Abstract
To determine the incidence, spectrum, timing, and clinical features of CD19 Chimeric antigen receptor (CAR-T) cell therapy-associated fatal toxic effects. We initiated a comprehensive analysis. First, we retrospectively queried the real-world data from a World Health Organization (WHO) pharmacovigilance database (Vigilyze). Furthermore, we performed a meta-analysis of published trials of CD19 CAR-T cell therapy. From screening the WHO database, we identified 1200 patients: 499 received Kymriah therapy, and 701 received Yescarta therapy. We compared the adverse reactions of the two drugs. We evaluated all published clinical trials, comprising 19 trials and 890 patients. Our meta-analysis showed that the incidence of fatal toxic effects associated with death was 5.4%. Infections and infestations appeared to present the highest risk of death. The toxic effect specific median time to death was 30, 30, and 68 days for total, cytokine release syndrome (CRS), and nervous system disorders (NSD), respectively. We observed a high mortality rate for some toxic effects and an early onset of death with varied causes, indicating the need for clinicians to pay more attention to the monitoring and treatment of these fatal toxic effects when using CD19 CAR-T cell therapy, especially for infections and infestations.

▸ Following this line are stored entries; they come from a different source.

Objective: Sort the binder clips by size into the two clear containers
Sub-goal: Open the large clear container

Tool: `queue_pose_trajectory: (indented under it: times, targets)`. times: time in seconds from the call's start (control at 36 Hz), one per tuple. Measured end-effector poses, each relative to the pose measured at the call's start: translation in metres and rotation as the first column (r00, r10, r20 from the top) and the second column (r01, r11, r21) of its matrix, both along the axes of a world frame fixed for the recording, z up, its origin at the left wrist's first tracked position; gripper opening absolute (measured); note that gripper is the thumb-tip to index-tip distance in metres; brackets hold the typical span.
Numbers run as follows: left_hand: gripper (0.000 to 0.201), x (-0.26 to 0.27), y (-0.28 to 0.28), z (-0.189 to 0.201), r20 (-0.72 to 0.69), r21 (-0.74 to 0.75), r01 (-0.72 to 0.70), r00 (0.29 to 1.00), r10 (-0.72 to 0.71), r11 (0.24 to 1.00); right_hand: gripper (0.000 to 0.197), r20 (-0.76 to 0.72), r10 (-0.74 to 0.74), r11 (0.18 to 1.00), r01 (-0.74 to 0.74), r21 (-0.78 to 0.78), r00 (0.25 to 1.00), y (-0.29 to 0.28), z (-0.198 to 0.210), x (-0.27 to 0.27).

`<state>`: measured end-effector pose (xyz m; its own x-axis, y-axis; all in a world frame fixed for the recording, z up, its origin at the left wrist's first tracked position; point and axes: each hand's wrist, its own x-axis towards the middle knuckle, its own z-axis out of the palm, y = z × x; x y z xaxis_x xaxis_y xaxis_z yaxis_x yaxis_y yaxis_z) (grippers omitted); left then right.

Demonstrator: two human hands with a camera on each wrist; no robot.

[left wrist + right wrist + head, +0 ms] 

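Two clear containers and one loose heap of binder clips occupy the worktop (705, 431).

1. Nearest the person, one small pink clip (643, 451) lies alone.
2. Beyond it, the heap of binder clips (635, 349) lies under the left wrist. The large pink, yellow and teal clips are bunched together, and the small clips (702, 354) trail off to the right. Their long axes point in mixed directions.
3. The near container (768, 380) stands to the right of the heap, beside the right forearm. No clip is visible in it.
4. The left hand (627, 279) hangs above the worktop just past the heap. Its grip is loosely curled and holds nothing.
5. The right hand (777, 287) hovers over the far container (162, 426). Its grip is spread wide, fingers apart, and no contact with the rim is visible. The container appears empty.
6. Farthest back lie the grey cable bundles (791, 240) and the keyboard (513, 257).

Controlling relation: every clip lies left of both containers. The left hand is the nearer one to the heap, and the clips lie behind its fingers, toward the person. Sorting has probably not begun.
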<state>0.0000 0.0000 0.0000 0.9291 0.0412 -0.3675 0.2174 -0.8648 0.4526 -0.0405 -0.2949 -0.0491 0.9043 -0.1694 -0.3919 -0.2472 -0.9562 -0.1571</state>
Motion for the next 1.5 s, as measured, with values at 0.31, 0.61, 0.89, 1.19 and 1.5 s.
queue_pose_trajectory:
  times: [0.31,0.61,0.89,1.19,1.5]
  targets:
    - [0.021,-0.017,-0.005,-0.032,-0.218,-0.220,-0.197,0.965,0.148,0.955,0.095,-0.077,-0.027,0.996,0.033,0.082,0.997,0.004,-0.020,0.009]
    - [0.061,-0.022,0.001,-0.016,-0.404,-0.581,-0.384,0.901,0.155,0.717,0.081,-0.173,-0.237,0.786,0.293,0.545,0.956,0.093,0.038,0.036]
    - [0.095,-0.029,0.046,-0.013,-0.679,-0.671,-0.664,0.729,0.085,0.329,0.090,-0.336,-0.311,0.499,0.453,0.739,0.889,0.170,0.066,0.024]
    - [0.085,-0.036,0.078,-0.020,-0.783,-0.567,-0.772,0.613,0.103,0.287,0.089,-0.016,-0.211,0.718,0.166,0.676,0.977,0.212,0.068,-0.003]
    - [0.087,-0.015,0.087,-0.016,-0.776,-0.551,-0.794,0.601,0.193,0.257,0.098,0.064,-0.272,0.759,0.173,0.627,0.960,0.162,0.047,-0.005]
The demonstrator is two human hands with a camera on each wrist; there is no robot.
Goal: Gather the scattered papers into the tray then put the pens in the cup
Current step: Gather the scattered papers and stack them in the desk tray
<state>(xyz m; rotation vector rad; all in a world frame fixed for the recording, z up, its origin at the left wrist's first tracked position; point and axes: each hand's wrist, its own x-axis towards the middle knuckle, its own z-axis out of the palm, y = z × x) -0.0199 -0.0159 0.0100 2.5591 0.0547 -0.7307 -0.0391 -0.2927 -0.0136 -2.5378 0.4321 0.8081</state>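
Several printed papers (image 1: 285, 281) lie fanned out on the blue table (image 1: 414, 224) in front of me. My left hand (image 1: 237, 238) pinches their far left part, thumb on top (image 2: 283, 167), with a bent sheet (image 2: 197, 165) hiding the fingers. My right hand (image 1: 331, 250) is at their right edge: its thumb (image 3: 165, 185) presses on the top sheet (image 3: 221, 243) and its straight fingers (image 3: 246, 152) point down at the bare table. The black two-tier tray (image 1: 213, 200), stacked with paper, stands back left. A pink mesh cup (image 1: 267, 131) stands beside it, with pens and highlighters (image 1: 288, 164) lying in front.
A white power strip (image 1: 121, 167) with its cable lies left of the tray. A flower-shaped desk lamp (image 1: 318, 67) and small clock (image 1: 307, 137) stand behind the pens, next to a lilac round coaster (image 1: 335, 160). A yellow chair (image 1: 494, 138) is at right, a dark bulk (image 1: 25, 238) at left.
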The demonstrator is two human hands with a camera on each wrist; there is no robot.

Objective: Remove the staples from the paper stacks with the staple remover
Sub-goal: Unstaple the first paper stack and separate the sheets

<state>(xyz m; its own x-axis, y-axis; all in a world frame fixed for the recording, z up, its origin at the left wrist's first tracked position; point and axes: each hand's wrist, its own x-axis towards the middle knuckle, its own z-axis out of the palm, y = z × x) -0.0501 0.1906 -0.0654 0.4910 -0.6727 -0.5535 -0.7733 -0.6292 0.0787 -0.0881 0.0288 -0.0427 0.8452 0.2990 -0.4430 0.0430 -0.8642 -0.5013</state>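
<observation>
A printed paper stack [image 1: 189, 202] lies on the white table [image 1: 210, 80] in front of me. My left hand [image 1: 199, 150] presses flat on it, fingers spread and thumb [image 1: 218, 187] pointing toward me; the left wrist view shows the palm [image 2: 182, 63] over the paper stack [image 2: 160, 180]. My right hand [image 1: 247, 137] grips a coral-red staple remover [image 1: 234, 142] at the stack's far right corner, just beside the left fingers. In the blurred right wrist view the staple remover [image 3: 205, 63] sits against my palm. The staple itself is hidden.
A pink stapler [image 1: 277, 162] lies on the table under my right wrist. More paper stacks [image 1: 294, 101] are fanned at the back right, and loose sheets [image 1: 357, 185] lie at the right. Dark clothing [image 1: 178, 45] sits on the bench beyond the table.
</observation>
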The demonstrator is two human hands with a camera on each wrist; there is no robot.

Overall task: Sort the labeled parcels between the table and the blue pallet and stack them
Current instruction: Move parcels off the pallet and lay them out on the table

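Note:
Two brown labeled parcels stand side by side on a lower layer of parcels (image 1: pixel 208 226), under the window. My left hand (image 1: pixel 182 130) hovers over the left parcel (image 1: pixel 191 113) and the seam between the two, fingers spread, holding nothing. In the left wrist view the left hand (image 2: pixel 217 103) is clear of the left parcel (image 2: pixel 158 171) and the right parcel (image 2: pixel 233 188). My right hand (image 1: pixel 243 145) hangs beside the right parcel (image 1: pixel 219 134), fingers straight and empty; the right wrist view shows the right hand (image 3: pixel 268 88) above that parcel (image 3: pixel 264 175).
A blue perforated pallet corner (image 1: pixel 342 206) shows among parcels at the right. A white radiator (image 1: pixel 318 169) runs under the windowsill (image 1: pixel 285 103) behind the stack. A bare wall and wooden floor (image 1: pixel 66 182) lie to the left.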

Keywords: CD19 CAR-T cell therapy, immunotherapy, fatal toxic effects, hematological malignancies
INTRODUCTION
Chimeric antigen receptor T cell (CAR-T) therapy was first proposed in 1989 [1]. After several decades of innovation, with the approval of Kymriah and Yescarta by the FDA in 2017, CAR-T cell therapy has become one of the important treatments for tumors, especially hematological malignancies [2–5].
With the approval of CAR-T products and the frequent use of CAR-T cell therapy, the toxic effects of treatment have begun to manifest. CAR-T cell therapy can result in the rapid death of cancer cells, which will cause a variety of immune factors to be released, including IL-6, IL-1, IL-12, TNF-α, IFN-α, GM-CSF and so on. The excessive activation of immune factors will trigger severe toxic reactions, such as CRS and nervous system disorders (NSD), and potential death. [6–8].
However, due to the dispersibility of patients using CAR-T cell therapy and the lack of large-scale clinical studies, the types and rate of fatal toxic effects are not yet clear. With increasing uptake in clinical application, the number of deaths caused by the fatal toxicities associated with CD19 CAR-T cell therapy is gradually increasing. Therefore, the analysis of the landscape of fatal toxicity associated with CD19 CAR-T cell therapy is extremely significant.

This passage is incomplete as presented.